To accommodate a rapidly growing student population, officials at one of the leading graduate schools of acupuncture and Chinese medicine opened the doors of a larger state-of-the-art campus this month.
The Academy of Oriental Medicine at Austin (AOMA) is now operating at its new 20,000-square-foot campus located in the southern part of the city. The school has also adopted a new descriptor: AOMA Graduate School of Integrative Medicine along with a new brand and logo.
The school's makeover was the result of school officials planning ahead for a projected growth in size in the next five years. Since it opened its doors in 1993, the school has seen an increase in both students and faculty from around the world, school officials said.
The previous space for the campus was 17,500-square-feet accommodating 213 students. Officials said the new facility, with an additional 5,000 feet of future development space, would be able to accommodate up to 400 students.
Some of the new additional upgrades to the new campus include: five smart media classrooms, a student intern clinic, a mind/body center, faculty and administrative offices, an expanded library, student and faculty gathering spaces, group study areas, an herbal medicine center and a bookstore/retail space.
Rendering of new 20,000-square-foot Austin campus to accommodate 400 students.
Students who had input on the redesign of the new campus are pleased.
"The new campus has a more cohesive feel. We will have a larger library, improved technology, more space for clinical practice, and better places to gather and to study," said AOMA student Cynthia Clark.
AOMA will continue to offer acupuncture students a master's degree program in acupuncture and Oriental medicine.
Campus president William Morris noted that in conjunction with its expansion, AOMA's faculty would also be undertaking a comprehensive review of the curriculum to ensure the most efficient delivery of courses to control tuition costs.
Morris said he is not surprised at the growth of the school in the last few years because it mirrors the growth of both acupuncture and Chinese medicine professions nationwide.
AOMA is one of the few programs in the nation that includes traditional Asian mindbody practices such as tai chi and qi gong as an integral part of the curriculum.
"Acupuncture and Chinese medicine are increasingly recognized as important components in American healthcare," Morris said. "With our new campus designed to provide excellence in teaching, learning, and student life and support, AOMA is positioned for national leadership. As the use of acupuncture grows, career opportunities in the field have increased, including within existing practices such as chiropractic and Western medical offices."
The National Health Interview Survey (NHIS) statistics on acupuncture use in the United States show that the number of visits rose from 27.2 to 79.2 per 1,000 adults between 1997 and 2007, and that there is still room to improve access to Chinese medicine in America.

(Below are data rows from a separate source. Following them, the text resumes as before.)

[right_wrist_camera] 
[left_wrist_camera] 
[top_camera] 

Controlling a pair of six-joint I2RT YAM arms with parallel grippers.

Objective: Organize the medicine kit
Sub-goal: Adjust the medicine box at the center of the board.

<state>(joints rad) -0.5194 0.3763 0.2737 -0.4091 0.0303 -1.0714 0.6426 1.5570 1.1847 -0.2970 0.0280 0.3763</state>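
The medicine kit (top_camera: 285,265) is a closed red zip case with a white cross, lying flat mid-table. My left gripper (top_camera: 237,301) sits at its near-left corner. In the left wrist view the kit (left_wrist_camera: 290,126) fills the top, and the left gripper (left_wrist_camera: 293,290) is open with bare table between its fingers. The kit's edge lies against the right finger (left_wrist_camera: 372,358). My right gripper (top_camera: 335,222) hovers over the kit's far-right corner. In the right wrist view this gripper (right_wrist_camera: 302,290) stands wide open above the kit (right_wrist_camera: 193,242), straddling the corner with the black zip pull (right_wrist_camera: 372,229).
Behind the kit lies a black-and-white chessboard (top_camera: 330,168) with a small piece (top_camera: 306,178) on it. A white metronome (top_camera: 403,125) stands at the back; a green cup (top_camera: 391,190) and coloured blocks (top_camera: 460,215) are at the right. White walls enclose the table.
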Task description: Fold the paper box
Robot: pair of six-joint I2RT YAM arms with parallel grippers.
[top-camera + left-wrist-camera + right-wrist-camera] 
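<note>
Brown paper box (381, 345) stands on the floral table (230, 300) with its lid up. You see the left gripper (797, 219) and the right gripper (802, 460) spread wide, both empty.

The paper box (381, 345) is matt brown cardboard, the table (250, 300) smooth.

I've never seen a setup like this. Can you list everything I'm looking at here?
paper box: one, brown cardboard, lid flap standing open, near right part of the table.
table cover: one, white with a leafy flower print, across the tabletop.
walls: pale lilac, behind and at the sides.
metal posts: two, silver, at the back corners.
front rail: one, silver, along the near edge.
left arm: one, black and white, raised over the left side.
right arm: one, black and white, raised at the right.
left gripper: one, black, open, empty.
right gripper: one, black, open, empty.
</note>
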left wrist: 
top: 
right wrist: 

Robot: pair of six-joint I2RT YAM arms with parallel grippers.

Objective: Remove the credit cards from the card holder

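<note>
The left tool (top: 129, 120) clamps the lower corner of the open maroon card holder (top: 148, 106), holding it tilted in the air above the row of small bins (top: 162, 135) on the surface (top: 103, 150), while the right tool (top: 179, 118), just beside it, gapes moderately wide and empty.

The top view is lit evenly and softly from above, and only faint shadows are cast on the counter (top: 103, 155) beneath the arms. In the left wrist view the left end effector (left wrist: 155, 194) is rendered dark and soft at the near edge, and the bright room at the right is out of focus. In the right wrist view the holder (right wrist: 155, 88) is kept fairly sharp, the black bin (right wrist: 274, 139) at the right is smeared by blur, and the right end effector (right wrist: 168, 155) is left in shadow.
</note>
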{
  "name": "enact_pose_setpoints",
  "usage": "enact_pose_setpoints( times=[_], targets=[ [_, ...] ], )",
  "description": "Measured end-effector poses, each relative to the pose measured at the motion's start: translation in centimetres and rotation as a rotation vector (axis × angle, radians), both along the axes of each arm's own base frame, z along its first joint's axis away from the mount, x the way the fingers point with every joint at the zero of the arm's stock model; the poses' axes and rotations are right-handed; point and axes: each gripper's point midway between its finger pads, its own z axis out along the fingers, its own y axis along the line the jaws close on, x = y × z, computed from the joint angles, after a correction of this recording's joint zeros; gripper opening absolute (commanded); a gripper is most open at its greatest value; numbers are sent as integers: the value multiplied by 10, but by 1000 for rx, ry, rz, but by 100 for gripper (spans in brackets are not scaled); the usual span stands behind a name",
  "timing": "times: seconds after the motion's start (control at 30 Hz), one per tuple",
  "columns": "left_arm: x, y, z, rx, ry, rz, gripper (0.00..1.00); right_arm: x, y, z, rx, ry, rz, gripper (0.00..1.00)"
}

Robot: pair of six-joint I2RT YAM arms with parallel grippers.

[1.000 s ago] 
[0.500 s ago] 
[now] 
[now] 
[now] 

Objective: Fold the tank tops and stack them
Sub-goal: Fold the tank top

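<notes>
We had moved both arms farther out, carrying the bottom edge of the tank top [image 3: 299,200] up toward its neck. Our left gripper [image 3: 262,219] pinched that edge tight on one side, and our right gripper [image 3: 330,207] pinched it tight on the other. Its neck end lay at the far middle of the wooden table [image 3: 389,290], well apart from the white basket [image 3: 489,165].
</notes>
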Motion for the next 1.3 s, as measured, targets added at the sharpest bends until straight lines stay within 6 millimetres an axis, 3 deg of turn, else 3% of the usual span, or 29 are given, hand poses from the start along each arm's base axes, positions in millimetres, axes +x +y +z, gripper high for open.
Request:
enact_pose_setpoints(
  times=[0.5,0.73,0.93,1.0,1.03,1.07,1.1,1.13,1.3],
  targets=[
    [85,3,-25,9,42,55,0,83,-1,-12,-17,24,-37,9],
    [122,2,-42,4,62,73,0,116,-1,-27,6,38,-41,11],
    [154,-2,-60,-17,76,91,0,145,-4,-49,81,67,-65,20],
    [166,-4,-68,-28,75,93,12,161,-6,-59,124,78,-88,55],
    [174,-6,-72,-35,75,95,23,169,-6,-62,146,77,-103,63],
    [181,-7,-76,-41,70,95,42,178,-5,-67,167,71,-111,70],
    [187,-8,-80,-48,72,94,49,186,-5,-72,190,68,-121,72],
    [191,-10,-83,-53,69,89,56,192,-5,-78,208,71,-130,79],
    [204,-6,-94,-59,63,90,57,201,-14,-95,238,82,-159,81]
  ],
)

In addition, approximately 3.1 million adults in the United States used acupuncture within the year prior to 2007, a 47 percent increase from the 2002 NHIS estimate. The increases are related to growing evidence for acupuncture in the treatment of medical ailments including chemotherapy-induced nausea, chronic back pain, hypertension and allergic rhinitis.
Acupuncture has also been identified by Bureau of Labor Statistics as an occupation with a "bright outlook," and defined as one of the occupations that are expected to grow rapidly in the next several years. It will also have a large number of job openings, or are new and emerging occupations. The Bureau's statistics include the following:
AOMA Officials said they hope the new campus will continue to meet the demands of the growing profession by preparing its students for the demands of the real workforce before they graduate.
The focus will continue to be upon graduate success through a series of courses on practice management that provides critical information and skills required to successfully establish and manage an integrative medicine practice. Community experts will contribute their expertise in marketing, tax planning, billing and insurance, and medical professionals with experience in a variety of clinical settings.
"Students take away very practical skills from the series, including how to select a practice location based on demographic research and licensure scope of practice; how to develop a business plan including capital and operating expense budgets; how to conduct marketing and strategic analysis; and how to create marketing tools including websites, presentation materials, and a curriculum vitae," said Morris.
The college is the first stand-alone, single-degree granting school of acupuncture and Chinese medicine in the nation to be regionally accredited by the Commission on Colleges of the Southern Association of Colleges and Schools (SACS) in December 2009.